Input data ->
[Start of section]
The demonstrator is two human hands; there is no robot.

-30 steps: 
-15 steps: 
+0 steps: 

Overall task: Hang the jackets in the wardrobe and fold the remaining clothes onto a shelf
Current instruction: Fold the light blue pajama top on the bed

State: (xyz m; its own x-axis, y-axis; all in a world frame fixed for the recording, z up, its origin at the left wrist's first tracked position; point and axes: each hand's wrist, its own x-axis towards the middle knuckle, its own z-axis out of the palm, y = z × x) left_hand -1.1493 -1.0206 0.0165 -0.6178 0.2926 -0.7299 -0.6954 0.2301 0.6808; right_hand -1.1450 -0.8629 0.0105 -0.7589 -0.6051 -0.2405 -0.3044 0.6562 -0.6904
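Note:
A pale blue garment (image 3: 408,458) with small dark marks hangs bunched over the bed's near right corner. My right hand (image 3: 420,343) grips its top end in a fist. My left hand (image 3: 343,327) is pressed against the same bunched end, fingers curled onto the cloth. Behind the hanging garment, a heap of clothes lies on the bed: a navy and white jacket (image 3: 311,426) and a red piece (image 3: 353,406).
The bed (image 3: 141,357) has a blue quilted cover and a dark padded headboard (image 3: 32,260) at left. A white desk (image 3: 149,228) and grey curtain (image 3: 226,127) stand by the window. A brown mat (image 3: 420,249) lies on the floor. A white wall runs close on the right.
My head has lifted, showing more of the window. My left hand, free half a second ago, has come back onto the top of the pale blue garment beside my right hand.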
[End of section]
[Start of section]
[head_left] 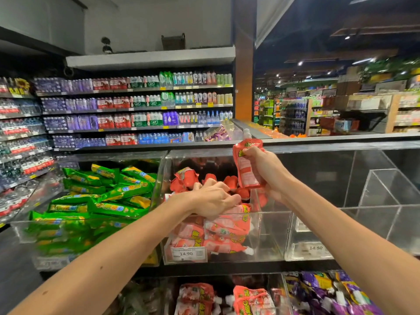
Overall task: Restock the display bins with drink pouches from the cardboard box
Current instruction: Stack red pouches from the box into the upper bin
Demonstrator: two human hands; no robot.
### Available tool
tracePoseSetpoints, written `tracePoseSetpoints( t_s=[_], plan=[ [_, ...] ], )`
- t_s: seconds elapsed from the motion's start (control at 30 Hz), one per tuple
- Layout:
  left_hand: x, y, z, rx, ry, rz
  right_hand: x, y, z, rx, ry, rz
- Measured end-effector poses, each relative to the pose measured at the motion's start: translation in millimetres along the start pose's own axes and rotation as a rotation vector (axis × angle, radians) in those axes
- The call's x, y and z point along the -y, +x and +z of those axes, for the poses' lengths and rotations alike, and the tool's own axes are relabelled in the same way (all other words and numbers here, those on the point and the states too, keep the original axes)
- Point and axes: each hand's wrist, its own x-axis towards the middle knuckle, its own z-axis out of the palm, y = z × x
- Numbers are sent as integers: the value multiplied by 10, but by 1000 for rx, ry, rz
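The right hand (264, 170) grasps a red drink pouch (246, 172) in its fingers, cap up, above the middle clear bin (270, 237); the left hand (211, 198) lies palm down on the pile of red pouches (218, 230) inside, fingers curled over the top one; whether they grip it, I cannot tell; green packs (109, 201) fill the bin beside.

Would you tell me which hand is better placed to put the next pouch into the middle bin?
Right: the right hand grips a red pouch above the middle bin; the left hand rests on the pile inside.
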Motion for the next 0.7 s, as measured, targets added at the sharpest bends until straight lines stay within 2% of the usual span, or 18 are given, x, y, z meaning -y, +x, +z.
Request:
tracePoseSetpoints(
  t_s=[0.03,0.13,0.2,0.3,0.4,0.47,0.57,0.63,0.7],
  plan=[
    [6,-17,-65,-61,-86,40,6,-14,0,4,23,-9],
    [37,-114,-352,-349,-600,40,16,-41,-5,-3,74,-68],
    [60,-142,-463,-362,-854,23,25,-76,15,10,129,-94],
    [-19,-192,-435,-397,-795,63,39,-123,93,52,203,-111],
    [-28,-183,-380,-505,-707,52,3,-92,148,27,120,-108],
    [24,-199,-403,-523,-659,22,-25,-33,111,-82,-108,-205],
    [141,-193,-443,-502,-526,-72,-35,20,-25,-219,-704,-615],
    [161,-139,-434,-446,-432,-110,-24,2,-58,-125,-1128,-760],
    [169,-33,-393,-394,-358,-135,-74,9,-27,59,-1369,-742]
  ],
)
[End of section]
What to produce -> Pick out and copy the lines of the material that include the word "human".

Answer box ->
The demonstrator is two human hands; there is no robot.
Demonstrator: two human hands; no robot.

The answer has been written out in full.